People were cared for and supported by workers that were regularly supervised and appraised regarding their personal performance. However, the registered provider was still embedding the new supervision system and had encountered some issues with staff understanding and use of the new format documentation.
People’s mental capacity was appropriately assessed and their rights were protected. Employees of the service had knowledge and understanding of their roles and responsibilities in respect of the Mental Capacity Act (MCA) 2005 and Deprivation of Liberty Safeguards (DoLS). They understood the importance of people being supported to make decisions for themselves.
The registered manager was knowledgeable on how the service worked with other health and social care professionals and family members to ensure decisions were made in people’s best interests where they lacked capacity to make their own decisions.
People received adequate nutrition and hydration to maintain good levels of health and wellbeing. People received compassionate care from kind support workers that were knowledgeable about people’s needs and preferences.
People and their relatives were supplied with information they needed with regard to their care and support when necessary. People were involved in all aspects of their care and were always asked for their consent before support workers undertook care and support tasks.
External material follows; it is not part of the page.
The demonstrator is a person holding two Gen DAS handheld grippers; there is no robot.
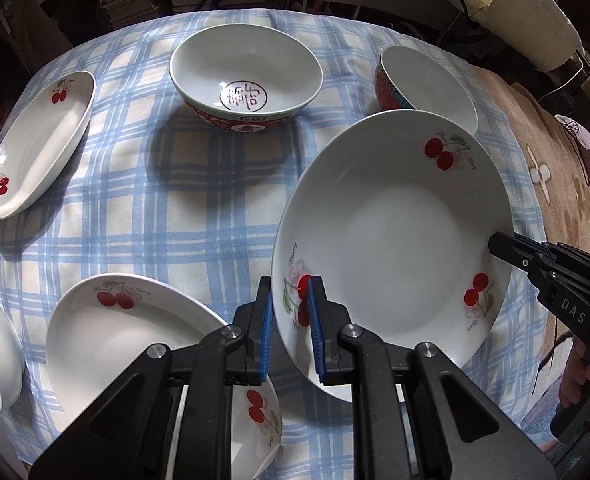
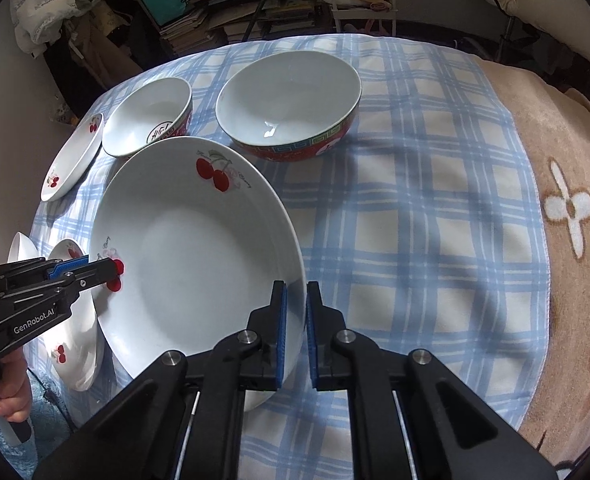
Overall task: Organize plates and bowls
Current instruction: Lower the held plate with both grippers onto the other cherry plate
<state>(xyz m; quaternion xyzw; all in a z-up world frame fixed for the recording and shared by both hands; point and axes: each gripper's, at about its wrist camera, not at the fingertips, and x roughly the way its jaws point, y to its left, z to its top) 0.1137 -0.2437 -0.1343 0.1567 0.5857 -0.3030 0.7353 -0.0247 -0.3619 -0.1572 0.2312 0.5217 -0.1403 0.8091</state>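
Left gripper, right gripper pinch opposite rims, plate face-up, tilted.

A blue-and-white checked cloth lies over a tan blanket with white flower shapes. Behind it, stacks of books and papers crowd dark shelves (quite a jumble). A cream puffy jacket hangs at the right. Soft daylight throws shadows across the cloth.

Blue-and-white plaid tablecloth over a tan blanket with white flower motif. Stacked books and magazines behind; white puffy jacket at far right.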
People had the opportunity to engage in pastimes and activities if they wished to. People were encouraged to maintain good family connections and support networks.
The service was not always well-led, because although people had the benefit of a positive and open management style, there were clear 'visions and values' for Mencap employees to follow and quality assurance and monitoring was carried out, there were minor concerns identified with record keeping.
Recording systems used in the service protected people's privacy and confidentiality and they were securely held. However, we made a recommendation to ensure all support workers completed records regarding people’s information and for the running of the service, clearly, consistently and carefully.